* _Your goal_: Find every line in the records below that contains "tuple", and copy it.

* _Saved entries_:
Segment Open

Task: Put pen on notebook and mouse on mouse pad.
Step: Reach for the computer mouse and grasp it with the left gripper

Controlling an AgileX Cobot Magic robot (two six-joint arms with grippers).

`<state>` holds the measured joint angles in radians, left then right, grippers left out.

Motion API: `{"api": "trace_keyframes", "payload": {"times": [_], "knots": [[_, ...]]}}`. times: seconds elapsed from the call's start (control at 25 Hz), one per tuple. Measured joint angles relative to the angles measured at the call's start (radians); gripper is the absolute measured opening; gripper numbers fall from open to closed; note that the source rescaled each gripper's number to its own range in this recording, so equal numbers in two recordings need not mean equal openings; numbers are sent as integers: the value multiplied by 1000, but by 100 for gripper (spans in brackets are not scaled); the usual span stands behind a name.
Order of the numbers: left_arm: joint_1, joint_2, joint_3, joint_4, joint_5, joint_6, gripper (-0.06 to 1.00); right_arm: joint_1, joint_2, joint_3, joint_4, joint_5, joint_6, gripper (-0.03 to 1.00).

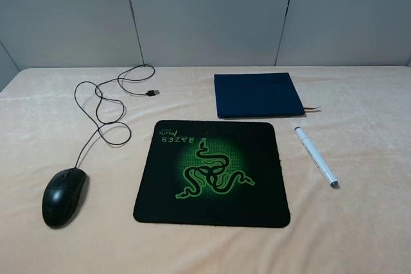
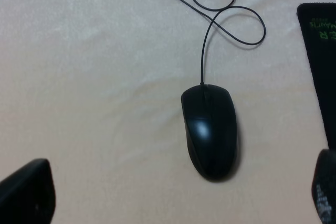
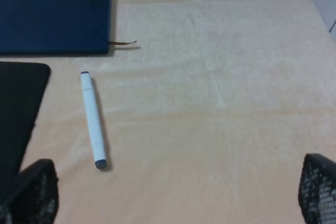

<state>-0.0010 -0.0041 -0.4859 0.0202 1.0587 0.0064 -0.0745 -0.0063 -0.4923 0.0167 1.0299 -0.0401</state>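
Observation:
The black mouse [image 1: 63, 196] lies on the cloth left of the black-and-green mouse pad [image 1: 212, 172], its cable [image 1: 103, 104] looping back to a USB plug. The white pen [image 1: 316, 156] rests right of the pad, below the navy notebook [image 1: 258, 94]. Neither arm shows in the exterior high view. In the left wrist view the left gripper [image 2: 176, 203] hangs open above the mouse [image 2: 210, 129], fingers [image 2: 26, 195] wide apart. The right gripper [image 3: 176, 200] is open too, with the pen [image 3: 92, 119] and the notebook [image 3: 52, 19] ahead of it.
A peach cloth covers the table [image 1: 359, 222]. Grey wall panels [image 1: 205, 11] stand behind its far edge. The notebook's ribbon [image 1: 313, 108] sticks out at its near right corner. The pad's edge [image 2: 320, 66] shows beside the mouse in the left wrist view.

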Motion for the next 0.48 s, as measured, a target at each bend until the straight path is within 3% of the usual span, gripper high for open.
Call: {"api": "trace_keyframes", "payload": {"times": [0.48], "knots": [[0, 0, 0, 0, 0, 0, 96, 0, 0, 0, 0, 0, 0, 100]]}}
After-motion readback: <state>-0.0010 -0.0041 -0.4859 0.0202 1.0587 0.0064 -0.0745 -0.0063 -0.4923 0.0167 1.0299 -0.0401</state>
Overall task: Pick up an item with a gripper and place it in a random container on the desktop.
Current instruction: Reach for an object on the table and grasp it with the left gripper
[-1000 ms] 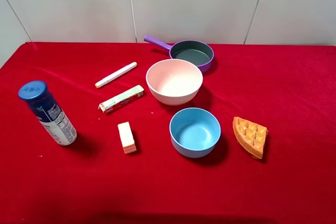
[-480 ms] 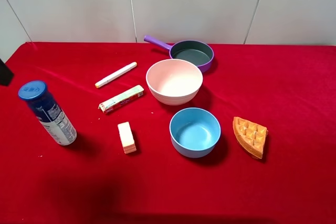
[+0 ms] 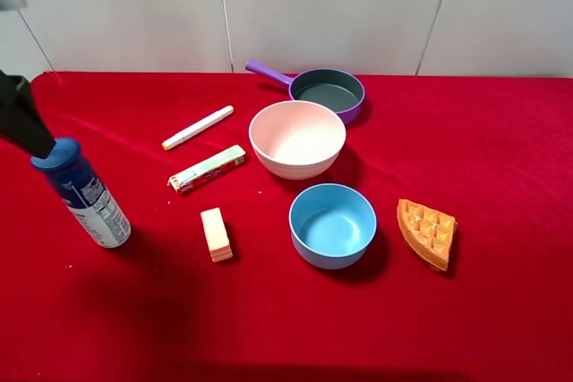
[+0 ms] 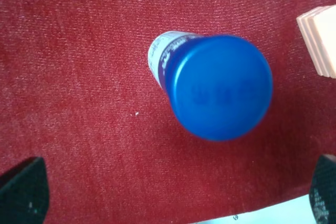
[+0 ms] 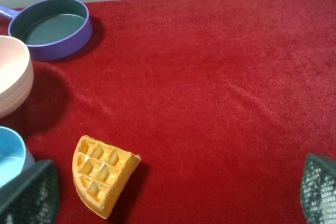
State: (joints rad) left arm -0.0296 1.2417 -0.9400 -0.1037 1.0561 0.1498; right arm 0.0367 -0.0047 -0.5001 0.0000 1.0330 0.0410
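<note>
The bottle (image 3: 88, 198) stands upright at the left of the red desktop (image 3: 501, 149), with a dark-blue cap and a white-and-blue label. My left gripper (image 3: 27, 127) comes in from the left edge, just above and touching or nearly touching the cap. In the left wrist view the cap (image 4: 218, 85) fills the middle, and the gripper (image 4: 173, 195) is open with its fingertips (image 4: 21, 190) wide apart, holding nothing. The pale pink bowl (image 3: 296, 138) stands empty at the centre. My right gripper (image 5: 173, 195) is open and empty above the right side, near a waffle wedge (image 5: 102, 182).
A white marker (image 3: 198, 127), a wrapped bar (image 3: 207, 169) and a pale block (image 3: 216, 234) lie between the bottle and the bowls. A light-blue bowl (image 3: 332, 224) sits in front of the pink one, a purple-handled pan (image 3: 327, 91) behind it, and the waffle wedge (image 3: 427, 233) to the right.
My left gripper has come into the exterior view from the left edge and moved over the bottle's cap. The bottle and the other things have not moved.
</note>
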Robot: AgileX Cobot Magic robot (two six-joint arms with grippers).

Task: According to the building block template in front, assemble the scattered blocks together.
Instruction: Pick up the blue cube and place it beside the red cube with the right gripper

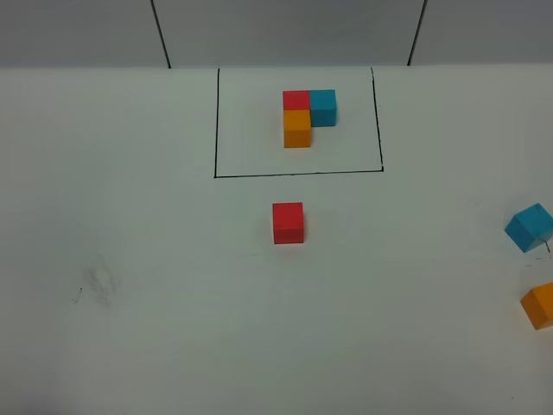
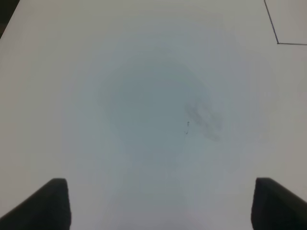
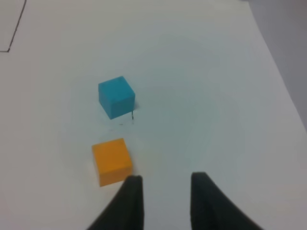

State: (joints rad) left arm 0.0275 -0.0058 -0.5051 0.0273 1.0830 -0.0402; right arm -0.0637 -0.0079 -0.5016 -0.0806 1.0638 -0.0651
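Observation:
The building block template (image 1: 304, 112) is a joined L of red, blue and orange cubes inside a thin black drawn rectangle at the back centre. Of the scattered blocks, the red cube (image 1: 288, 222) sits alone just in front of the frame. The light blue cube (image 1: 529, 226) and the orange cube (image 1: 540, 304) lie at the right edge, apart from each other. In the right wrist view the blue cube (image 3: 116, 96) lies beyond the orange cube (image 3: 112, 160). My right gripper (image 3: 165, 184) is narrowly open and empty, beside the orange cube. My left gripper (image 2: 158, 201) is wide open over bare table.
The white table (image 1: 130, 216) has a faint smudge (image 1: 97, 284) at the left, also in the left wrist view (image 2: 204, 117). A corner of the black frame line shows in the left wrist view (image 2: 277, 42). The table's edge (image 3: 276, 52) runs near the right blocks.

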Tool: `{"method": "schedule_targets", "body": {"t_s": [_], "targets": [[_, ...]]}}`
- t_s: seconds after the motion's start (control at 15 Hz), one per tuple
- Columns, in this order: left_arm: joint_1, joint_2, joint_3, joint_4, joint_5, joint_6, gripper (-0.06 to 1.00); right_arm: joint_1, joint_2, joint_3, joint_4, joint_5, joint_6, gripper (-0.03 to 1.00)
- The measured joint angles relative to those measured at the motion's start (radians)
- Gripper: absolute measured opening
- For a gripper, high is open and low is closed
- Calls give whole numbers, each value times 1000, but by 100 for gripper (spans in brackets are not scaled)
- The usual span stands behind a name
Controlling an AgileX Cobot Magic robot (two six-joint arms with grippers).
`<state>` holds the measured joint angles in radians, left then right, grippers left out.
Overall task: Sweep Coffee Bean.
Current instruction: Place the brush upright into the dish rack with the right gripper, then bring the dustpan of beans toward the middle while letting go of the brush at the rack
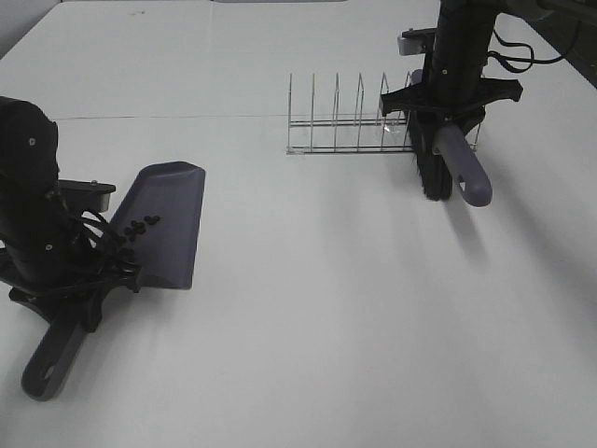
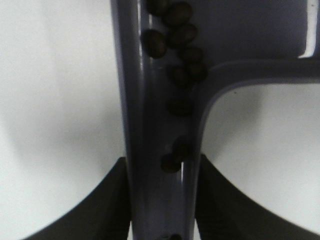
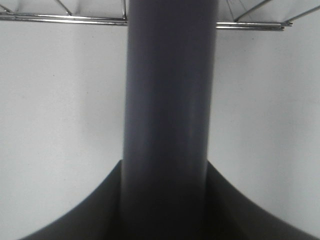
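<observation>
left gripper [image 1: 70, 294] clamped on dustpan [image 1: 168, 219] handle | coffee beans [image 1: 138, 227] sitting in pan, some down in the handle channel | right gripper [image 1: 446, 117] squeezing brush [image 1: 448, 163], just beside wire rack [image 1: 340, 117]

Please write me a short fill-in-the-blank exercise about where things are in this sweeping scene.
1. The coffee beans lie in the ____.
2. The right gripper holds the ____ by its handle.
3. The wire rack holds ____ dishes.

Missing words: dustpan; brush; no
</observation>
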<state>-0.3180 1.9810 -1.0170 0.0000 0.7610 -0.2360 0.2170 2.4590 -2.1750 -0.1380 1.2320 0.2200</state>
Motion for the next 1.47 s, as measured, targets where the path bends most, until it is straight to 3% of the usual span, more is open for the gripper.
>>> {"method": "schedule_targets", "body": {"t_s": [0.27,0.47,0.6,0.87,1.07,1.47], "targets": [[0,0,0,0,0,0,35,-2,0,-1,0,0,0,32],[0,0,0,0,0,1,35,-2,0,-3,-1,-4,0,68],[0,-8,0,0,-13,4,35,-2,-13,-3,-1,-4,0,78],[-13,-13,-42,-19,-22,4,35,-2,-95,-3,4,-4,0,80],[-83,-10,-115,-29,-19,-29,35,-2,-178,-5,52,-4,0,80],[-83,92,-176,-92,9,-16,35,-2,-249,20,113,-8,-28,80]]}}
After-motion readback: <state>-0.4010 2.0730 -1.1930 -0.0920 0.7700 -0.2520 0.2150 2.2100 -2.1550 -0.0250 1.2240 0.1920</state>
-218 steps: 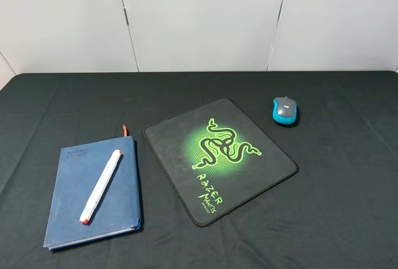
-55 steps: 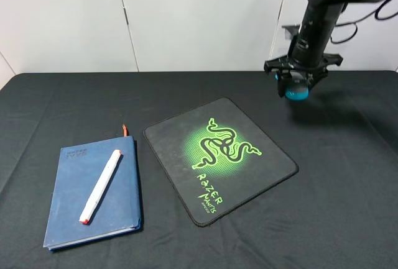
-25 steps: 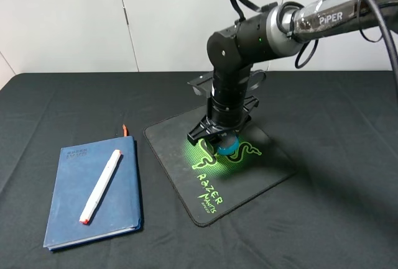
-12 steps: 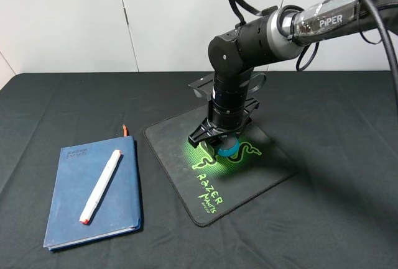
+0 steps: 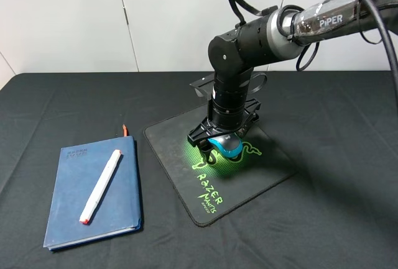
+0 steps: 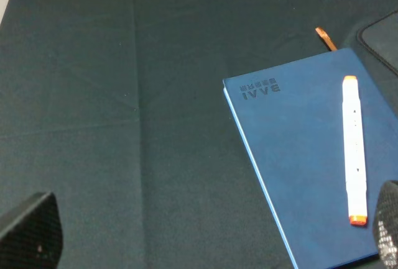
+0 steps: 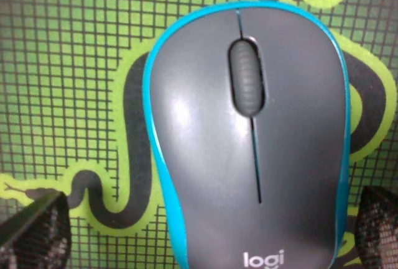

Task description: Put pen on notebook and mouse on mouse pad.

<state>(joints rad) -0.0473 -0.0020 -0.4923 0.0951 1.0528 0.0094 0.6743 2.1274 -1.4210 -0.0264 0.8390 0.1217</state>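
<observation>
Only the right wrist view shows the mouse (image 7: 249,138) clear of the pincer (image 7: 205,232) fingers.

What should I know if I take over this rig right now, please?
Right gripper: open, straddling the mouse, fingers clear of its sides in the right wrist view.
Left gripper: open, empty, above the cloth beside the notebook.
Mouse sits on the mouse pad, over the green logo. Pen lies on the notebook.
Done: both placements look complete.
Left: lift the right arm away without nudging the mouse.
</observation>
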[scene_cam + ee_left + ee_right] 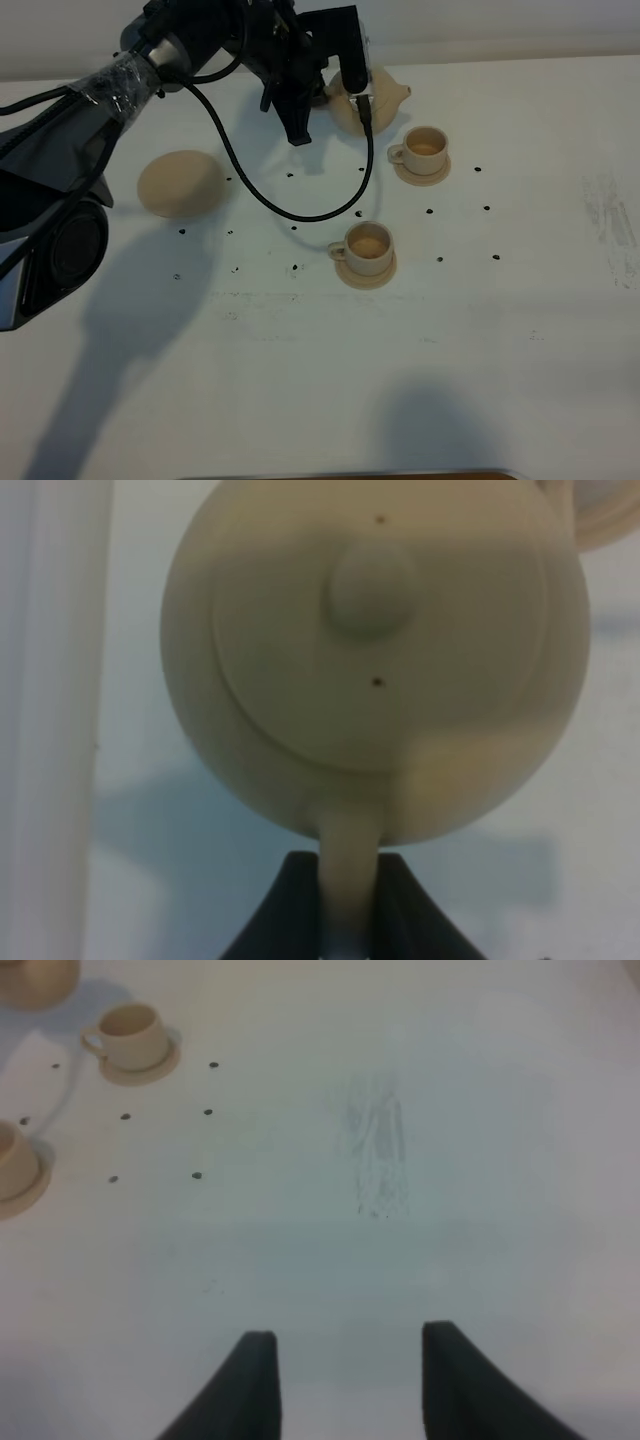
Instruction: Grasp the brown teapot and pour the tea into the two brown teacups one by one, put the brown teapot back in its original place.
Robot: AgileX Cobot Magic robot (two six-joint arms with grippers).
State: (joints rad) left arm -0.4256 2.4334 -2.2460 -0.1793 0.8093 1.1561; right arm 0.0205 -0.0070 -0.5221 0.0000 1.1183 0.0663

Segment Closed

* _Response area_:
Motion API: `{"api": "trace_keyframes", "payload": {"times": [_], "knots": [[_, ...]]}}`. times: seconds elapsed from the call's start (control at 25 Hz), one per tuple. Measured joint angles relative to the angles measured at the call's start (radians); gripper is the absolute measured opening; gripper numbers fall from open to closed; note that the source rescaled each gripper's number to its own range in this recording, so equal numbers in two recordings need not mean equal openings; numbers are sent as integers: the value multiplied by 1000, but by 100 for gripper (spans in brackets are not scaled); the usual span stands behind a name.
- t_s: seconds after the motion's start (control at 15 Hz), one per tuple

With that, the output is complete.